Population-based surveys with HIV testing in settings with low testing coverage provide opportunities for participants to learn their HIV status. Survey participants (15-64 years) in a 2007 nationally representative population-based HIV serologic survey in Kenya received a voucher to collect HIV test results at health facilities 6 weeks after blood draw. Logistic regression models were fitted to identify predictors of individual and couple collection of results. Of 15,853 adults consenting to blood draw, 7,222 (46.7%) collected HIV test results (46.5% men, 46.8% women). A third (39.5%) of HIV-infected adults who were unaware of their infection and 48.2% of those who had never been tested learned their HIV status during KAIS. Individual collection of HIV results was associated with older age, with the highest odds among adults aged 60-64 years (adjusted odds ratio [AOR], 1.6, 95% confidence interval [CI] 1.2-2.1); rural residence (AOR 1.8, 95%CI 1.2-2.6); and residence outside Nairobi, with the highest odds in the sparsely populated North Eastern province (AOR 8.0, 95%CI 2.9-21.8). Of 2,685 married/cohabiting couples, 18.5% collected results as a couple. Couples in Eastern province and in the second and middle wealth quintiles were more likely to collect results than those in Nairobi (AOR 3.2, 95%CI 1.1-9.4) and the lowest wealth quintile (second AOR 1.5, 95%CI 1.1-2.3; middle AOR 1.6, 95% CI 1.2-2.3, respectively. Many participants including those living with HIV learned their HIV status in KAIS. Future surveys need to address low uptake of results among youth, urban residents, couples and those with undiagnosed HIV infection.
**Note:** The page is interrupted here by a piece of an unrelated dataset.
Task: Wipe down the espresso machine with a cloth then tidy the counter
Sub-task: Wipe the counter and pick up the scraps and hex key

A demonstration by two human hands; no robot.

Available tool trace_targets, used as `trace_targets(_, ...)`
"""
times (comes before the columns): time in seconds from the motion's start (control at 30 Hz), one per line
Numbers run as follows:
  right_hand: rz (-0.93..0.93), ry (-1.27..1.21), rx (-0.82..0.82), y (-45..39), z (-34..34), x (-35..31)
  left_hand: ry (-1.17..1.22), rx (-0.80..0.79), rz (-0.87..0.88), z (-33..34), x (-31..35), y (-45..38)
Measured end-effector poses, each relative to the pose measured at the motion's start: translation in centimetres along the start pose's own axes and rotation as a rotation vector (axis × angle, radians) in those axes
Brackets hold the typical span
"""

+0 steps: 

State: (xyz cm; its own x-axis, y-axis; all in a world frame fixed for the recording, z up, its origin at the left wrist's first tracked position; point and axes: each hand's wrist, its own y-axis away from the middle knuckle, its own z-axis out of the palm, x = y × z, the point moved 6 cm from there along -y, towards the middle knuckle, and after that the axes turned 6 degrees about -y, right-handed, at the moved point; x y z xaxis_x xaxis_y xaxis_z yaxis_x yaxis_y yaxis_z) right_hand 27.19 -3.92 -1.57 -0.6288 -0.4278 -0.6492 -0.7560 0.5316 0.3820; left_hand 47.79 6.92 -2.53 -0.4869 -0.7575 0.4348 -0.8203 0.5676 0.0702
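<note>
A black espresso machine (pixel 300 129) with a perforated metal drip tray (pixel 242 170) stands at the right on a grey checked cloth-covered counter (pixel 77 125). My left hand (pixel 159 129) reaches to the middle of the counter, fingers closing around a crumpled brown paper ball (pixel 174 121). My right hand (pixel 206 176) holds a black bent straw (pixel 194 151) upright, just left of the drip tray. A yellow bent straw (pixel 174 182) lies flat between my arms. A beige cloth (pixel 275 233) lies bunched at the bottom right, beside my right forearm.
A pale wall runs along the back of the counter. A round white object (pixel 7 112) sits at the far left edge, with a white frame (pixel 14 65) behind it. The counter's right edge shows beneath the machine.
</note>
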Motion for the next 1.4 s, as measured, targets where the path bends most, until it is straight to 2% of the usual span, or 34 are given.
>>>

在一项具有全国代表性的以人群为基础的艾滋病指标调查中,与接受艾滋病毒检测结果相关的因素。
在检测覆盖率低的环境中进行艾滋病毒检测的基于人口的调查为参与者提供了了解其艾滋病毒状况的机会。2007年肯尼亚全国代表性人群艾滋病毒血清学调查的调查参与者(15-64岁)在抽血6周后可在卫生机构领取艾滋病毒检测结果代金券。拟合逻辑回归模型以确定个体和成对结果集合的预测因子。在同意抽血的15,853名成年人中,有7,222人(46.7%)收集了艾滋病毒检测结果(男性46.5%,女性46.8%)。三分之一(39.5%)感染艾滋病毒的成年人不知道自己感染了艾滋病毒,48.2%从未接受过检测的成年人在艾滋病毒辅助检测期间了解了自己的艾滋病毒状况。HIV检测结果的个人收集与年龄的增长有关,60-64岁的成年人的风险最高(调整后的优势比[AOR]为1.6,95%可信区间[CI]为1.2-2.1);农村居民(AOR 1.8, 95%CI 1.2-2.6);居住在内罗毕以外的地区,在人口稀少的东北省的几率最高(AOR 8.0, 95%CI 2.9-21.8)。在2,685对已婚/同居夫妇中,18.5%以夫妻身份收集结果。东部省份和第二和中等财富五分之一的夫妇比内罗毕(AOR 3.2, 95%CI 1.1-9.4)和最低财富五分之一(第二AOR 1.5, 95%CI 1.1-2.3;中AOR为1.6,95% CI为1.2 ~ 2.3。包括艾滋病毒感染者在内的许多参与者在KAIS了解了他们的艾滋病毒状况。未来的调查需要解决青年、城市居民、夫妇和未确诊的艾滋病毒感染者对结果接受度低的问题。
本文章由计算机程序翻译,如有差异,请以英文原文为准。